Dans ce cas, va-t-il augmenter la provision mensuelle de 20, 30 ou 40% ?

Il doit pouvoir aussi, puisque c’est une provision, anticiper par rapport à la hausse des coûts.

Certes, cela dépendra du type d’énergie utilisé dans l’habitation.

Il nous apparaît utile d’insister, en cas de compétence reconnue par le Juge de Paix en cette matière, sur l’importance pour le bailleur de présenter un dossier « bien ficelé » reprenant, sur base des factures de l’exercice précédent, les consommations pour chaque type d’énergie (gaz, électricité, éventuellement mazout) avec, si possible, un tableau démontrant l’accroissement.

Il peut ainsi aider le magistrat dans ce travail de « prévisionniste ».

Et si, déjà dans le passé, le locataire se faisait « tirer l’oreille » pour acquitter le surplus des provisions fixées une fois les décomptes finaux dressés, il est légitime que le bailleur le précise au Tribunal afin d’éviter un accroissement de la dette.

Mais une autre question peut se poser dans la mesure où « l’économie » même du contrat peut se trouver bouleversée.

Si un locataire a loué un studio pour 600,00 € avec, fixée contractuellement, une provision pour charges de 90,00 €, et si, après décision judiciaire intervenue à défaut d’accord (pour autant que le tribunal se déclare compétent…), les charges à titre de provisions, sont passées à 150,00 €, le locataire qui n‘avait pas prévu une dépense mensuelle de 750,00 € (600,00 € de loyer + 150,00€ de provision), ne va-t-il pas éventuellement demander, au vu de ses ressources limitées, de quitter le bien ?

De même, le bailleur, connaissant les difficultés de son locataire, ne sera-t-il pas enclin à préférer une résiliation du bail pour éviter un impayé qui s’accroît ?

A nouveau, le contact direct et franc entre bailleur et locataire s’imposera.

Certes, le preneur pourrait être tenté d’invoquer la théorie de l’imprévision, théorie non encore inscrite dans les textes mais que la doctrine et une certaine jurisprudence acceptent de reconnaître.

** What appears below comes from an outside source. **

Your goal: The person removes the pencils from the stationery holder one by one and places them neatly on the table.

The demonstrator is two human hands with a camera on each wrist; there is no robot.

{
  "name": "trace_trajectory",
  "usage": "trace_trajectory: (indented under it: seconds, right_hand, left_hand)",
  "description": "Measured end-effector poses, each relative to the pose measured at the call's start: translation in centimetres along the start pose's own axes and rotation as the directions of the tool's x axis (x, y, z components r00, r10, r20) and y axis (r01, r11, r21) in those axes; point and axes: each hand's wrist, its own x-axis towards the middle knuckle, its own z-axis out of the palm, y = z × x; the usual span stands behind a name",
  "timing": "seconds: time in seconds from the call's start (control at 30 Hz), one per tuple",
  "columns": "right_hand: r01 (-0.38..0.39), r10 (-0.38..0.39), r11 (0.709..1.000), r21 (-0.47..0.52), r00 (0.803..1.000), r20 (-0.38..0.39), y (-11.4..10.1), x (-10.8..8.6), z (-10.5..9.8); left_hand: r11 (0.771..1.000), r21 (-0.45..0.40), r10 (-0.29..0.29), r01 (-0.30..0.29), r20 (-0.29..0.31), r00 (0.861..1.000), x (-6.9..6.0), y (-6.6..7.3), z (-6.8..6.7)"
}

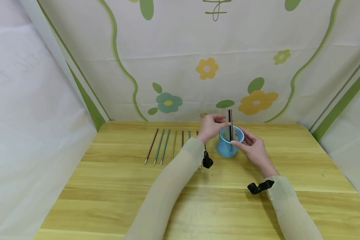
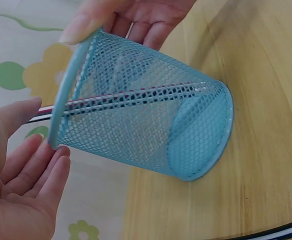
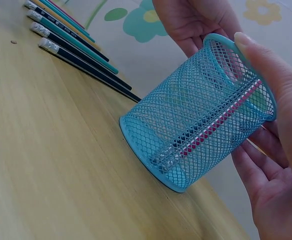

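Note:
A light blue mesh pencil cup (image 1: 227,149) stands at the back of the table, right of centre. My right hand (image 1: 255,150) holds its rim, the thumb on the near right edge and the fingers round the far side. Inside lean dark pencils (image 1: 230,116), one striped red, their eraser ends on the cup's bottom (image 2: 198,132). At the rim, my left hand (image 1: 211,126) has its thumb against the pencils' upper part; in the left wrist view its other fingers (image 2: 53,182) are loosely bent, apart from the pencils and near the rim.
Left of the cup, several pencils (image 1: 165,146) lie in a spaced row on the wooden table (image 1: 114,186), eraser ends towards me; my left sleeve (image 1: 174,173) covers some of them. A flower-printed cloth (image 1: 174,66) hangs along the table's back edge.

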Motion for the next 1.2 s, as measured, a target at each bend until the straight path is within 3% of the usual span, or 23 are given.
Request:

Quoiqu’il en soit, il est à relever que dans notre nouveau droit des obligations, cette théorie trouvera sa place.

L’imprévision est un concept qui autorise la révision du contrat, en cas de survenance, postérieurement à la conclusion de celui-ci, de circonstances présentant les caractéristiques suivantes :

  • Etre non imputable à la partie qui s’en prévaut.

  • Etre imprévisible.

  • Avoir pour effet le bouleversement de l’économie contractuelle.

L’explosion des charges n’est certainement pas imputable au preneur.

On peut considérer qu’il bouleverse l’économie contractuelle.

Est-il imprévisible ?

Il est évident que c’est cette question qui est susceptible de générer le plus de débats dans la mesure où le caractère imprévisible est jusqu’ici interprété très restrictivement.

En conclusion, le conseil que nous pouvons donner à nos affiliés bailleurs serait double

  1. Si votre contrat prévoit des provisions pour charges insuffisantes, négociez au plus tôt avec votre locataire une majoration évitant que le solde à acquitter, au moment des comptes à dresser, ne soit trop élevé.

  2. En cas d’impossibilité pour le locataire de pouvoir faire face à cette majoration, plutôt que de se diriger vers le Juge de Paix (dont la compétence pour statuer sur une majoration de la provision est encore à établir), voyez avec celui-ci la voie la plus adéquate pour éviter l’accroissement de la dette et n’excluez pas d’emblée la résiliation amiable.